İyi ki her evde, her yüzde, her hikâyede çoğalıyoruz.
Yol açık… Umut hep yan koltukta.
Bu yazının ilhamı sadece yollarda geçen saatlerde değil; çaldığımız her kapının ardında bizi bekleyen, anlatılmaya hazır hikâyelerde gizli.
Öcalan’ın Barış ve Demokratik Toplum çağrısını sahada ete kemiğe büründüren bu ev ziyaretleri; örgütlü olduğumuz her ilde, dört bir yanda yürüttüğümüz bir siyasal irade gösterisidir.
Bize “Barış masa başında sağlanır” dediler. Oysa biz biliyoruz: Barış, evlerin içinden başlar. Kapısı açık bir ev, yüreği açık bir halkın simgesidir.
Ve biz o kapılardan içeri girdiğimizde yalnızca gündelik kaygılara değil; halkın ortak hafızasına, ortak acısına ve ortak hayaline misafir oluyoruz.
Bu ziyaretler birer “karşılaşma” pratiği.
Sadece sesimizi duyurmak için değil, halkın sesine kulak vermek; o sesi duymaktan öte, hissetmek için gidiyoruz.
Halının ucunda oynayan bir çocuğun gözlerinde barışa dair kocaman sorular var. O sorular, ekranlarda değil, ancak diz çöküp göz hizasına indiğimizde cevap bulabiliyor.
Ev ziyaretleri yalnızca sosyalleşme değil; siyasal bir hat örme biçimi.
Devletin yukarıdan inşa etmeye çalıştığı her şeye karşı, biz yerelden, ev ev, sokak sokak ilerleyen bir karşı inşayı örüyoruz.

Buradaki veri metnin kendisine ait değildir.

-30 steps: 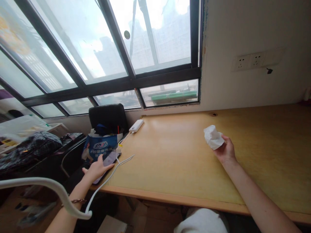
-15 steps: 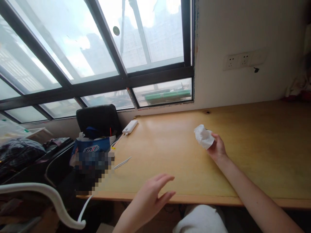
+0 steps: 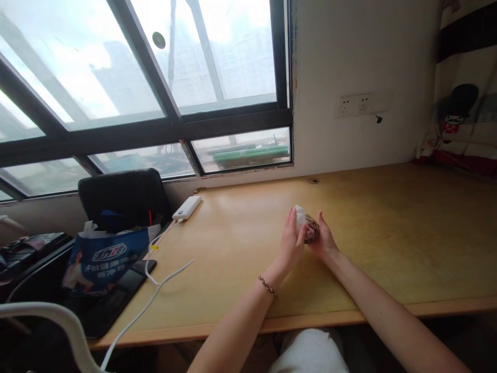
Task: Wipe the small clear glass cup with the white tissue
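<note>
Both hands meet above the middle of the wooden desk (image 3: 388, 243). My right hand (image 3: 323, 242) is curled around a small dark round object (image 3: 311, 229) that I cannot name. My left hand (image 3: 290, 244) presses a crumpled white tissue (image 3: 299, 216) against that object from the left, with its fingers held together. A braided bracelet (image 3: 267, 286) circles my left wrist.
A white power bank (image 3: 187, 207) lies at the back left of the desk, its white cable (image 3: 155, 295) trailing off the front edge. A dark phone or tablet (image 3: 116, 295), a blue printed bag (image 3: 104, 256) and a black chair back (image 3: 124, 194) are at the left. A wall socket (image 3: 355, 104) is on the wall.
My left hand left the phone at the desk's left end and swung right to join my right hand on the tissue. The view has turned to the right.
</note>
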`<state>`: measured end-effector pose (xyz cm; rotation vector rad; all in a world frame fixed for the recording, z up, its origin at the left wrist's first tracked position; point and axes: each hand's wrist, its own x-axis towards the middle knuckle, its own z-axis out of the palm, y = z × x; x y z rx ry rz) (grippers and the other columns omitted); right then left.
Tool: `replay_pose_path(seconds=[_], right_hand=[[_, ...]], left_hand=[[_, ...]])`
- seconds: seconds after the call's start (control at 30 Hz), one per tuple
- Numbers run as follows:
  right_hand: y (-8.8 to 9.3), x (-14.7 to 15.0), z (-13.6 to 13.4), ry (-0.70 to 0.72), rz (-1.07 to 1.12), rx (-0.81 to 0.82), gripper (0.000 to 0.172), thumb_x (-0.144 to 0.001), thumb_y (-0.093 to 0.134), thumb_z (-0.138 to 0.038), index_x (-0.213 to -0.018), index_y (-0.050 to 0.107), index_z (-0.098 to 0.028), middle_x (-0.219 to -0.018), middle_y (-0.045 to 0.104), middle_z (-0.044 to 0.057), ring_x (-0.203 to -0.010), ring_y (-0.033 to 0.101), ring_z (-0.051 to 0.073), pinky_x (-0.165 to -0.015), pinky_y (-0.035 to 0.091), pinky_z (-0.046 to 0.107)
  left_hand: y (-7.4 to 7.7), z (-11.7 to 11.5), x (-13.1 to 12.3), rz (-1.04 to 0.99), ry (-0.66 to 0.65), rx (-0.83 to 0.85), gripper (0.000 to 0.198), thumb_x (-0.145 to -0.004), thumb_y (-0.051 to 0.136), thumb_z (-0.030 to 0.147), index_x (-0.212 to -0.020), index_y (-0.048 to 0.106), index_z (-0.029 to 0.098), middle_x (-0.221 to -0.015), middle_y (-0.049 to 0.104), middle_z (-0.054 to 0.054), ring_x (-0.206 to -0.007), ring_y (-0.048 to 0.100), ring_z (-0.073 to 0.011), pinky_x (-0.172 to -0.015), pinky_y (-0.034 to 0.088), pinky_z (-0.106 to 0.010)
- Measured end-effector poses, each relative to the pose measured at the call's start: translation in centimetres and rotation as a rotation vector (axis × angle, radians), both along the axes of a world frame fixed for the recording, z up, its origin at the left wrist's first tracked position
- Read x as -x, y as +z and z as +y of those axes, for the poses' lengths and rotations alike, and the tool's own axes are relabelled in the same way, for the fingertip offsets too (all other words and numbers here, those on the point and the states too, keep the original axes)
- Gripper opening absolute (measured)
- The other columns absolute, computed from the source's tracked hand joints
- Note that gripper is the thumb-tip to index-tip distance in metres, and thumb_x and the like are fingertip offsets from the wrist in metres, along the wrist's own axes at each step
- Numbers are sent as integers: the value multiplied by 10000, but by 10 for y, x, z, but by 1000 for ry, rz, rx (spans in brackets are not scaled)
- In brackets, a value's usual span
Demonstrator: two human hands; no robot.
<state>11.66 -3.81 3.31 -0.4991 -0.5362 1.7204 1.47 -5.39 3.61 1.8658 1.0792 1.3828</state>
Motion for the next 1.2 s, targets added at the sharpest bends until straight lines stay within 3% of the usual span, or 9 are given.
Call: replay_pose_path(seconds=[0.23,0.4,0.63,0.73,0.83,0.93,1.0,1.1,1.2], right_hand=[[-11,7,1,-5,-4,45,285,-726,517,-441,-713,607,-171,-650,640,14,-602,584,148,-568,477,270],[-15,-2,9,-88,-30,35,316,-698,539,-472,-538,523,-201,-429,505,-41,-408,471,113,-451,445,261],[-10,-1,6,-327,-182,-28,270,-659,598,-437,-586,512,-190,-487,521,-33,-455,477,111,-477,430,247],[-9,3,1,-355,-419,-188,306,-691,557,-455,-586,456,-186,-482,463,-47,-440,424,92,-448,376,218],[-8,4,-5,-383,-901,-415,299,-730,502,-459,-621,446,-187,-523,448,-37,-483,422,104,-469,359,222],[-5,4,-12,-458,-1413,-729,256,-734,516,-414,-628,479,-184,-625,496,10,-631,461,150,-599,389,273],[-3,5,-16,-476,-1617,-895,213,-729,535,-386,-649,516,-189,-695,525,37,-749,468,188,-701,386,325],[-2,5,-17,-547,-1712,-950,210,-681,592,-391,-793,566,-216,-888,542,62,-916,439,236,-818,357,397],[-7,4,-11,-677,-1627,-843,614,-561,675,-451,-1085,467,-209,-1134,429,100,-1061,371,266,-906,318,429]], left_hand=[[-18,18,7,-777,-219,515,361,-789,427,395,-997,564,134,-1017,599,-74,-964,537,-194,-881,390,-334],[-23,13,-2,-908,-340,673,232,-743,502,299,-845,613,122,-843,633,-63,-746,572,-150,-736,448,-269],[-32,6,-10,-986,-445,878,270,-762,483,264,-948,582,95,-978,602,-107,-837,567,-161,-786,432,-276],[-33,10,-7,-1070,-477,940,312,-799,442,321,-982,565,101,-984,598,-105,-847,568,-165,-803,430,-287],[-28,14,-2,-1186,-483,962,335,-829,387,336,-942,579,86,-929,613,-105,-842,573,-172,-801,434,-280],[-22,15,4,-1284,-439,980,368,-842,346,352,-850,597,84,-814,627,-87,-759,587,-151,-760,453,-257],[-21,16,6,-1309,-408,977,356,-838,359,347,-807,600,87,-755,625,-72,-694,586,-129,-729,461,-231],[-24,19,7,-1303,-357,963,313,-826,389,325,-838,594,88,-788,626,-75,-712,589,-128,-725,466,-224],[-29,24,6,-1297,-273,908,265,-817,409,291,-903,576,105,-863,623,-80,-770,592,-142,-755,465,-252]])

Bu nedenle bu ziyaretler bir “program” değil; bir halk iradesinin yeniden yazımıdır.
Her defasında bir kadın açıyor kapıyı, çoğu zaman.
Elinde bir bez, yüzünde yorgunluk ama gözlerinde sönmemiş bir inatla:
“Buyrun geçin,” diyor.
Biz geçiyoruz. Ama aslında, o kadınlar bizim içimize geçiyor.
O evlerde öğreniyoruz en çok:
Direniş, halının ucunda başlayabilir, bir çayın sıcaklığında büyüyebilir.
Barışa giden yol sadece coğrafi değil; duygusal, siyasal ve toplumsal bir yolculuktur.
Bizim yol arkadaşlarımız artık yalnızca yolda yürüyenler değil; evini açan, yüreğini açan, inadını açan halkımızdır.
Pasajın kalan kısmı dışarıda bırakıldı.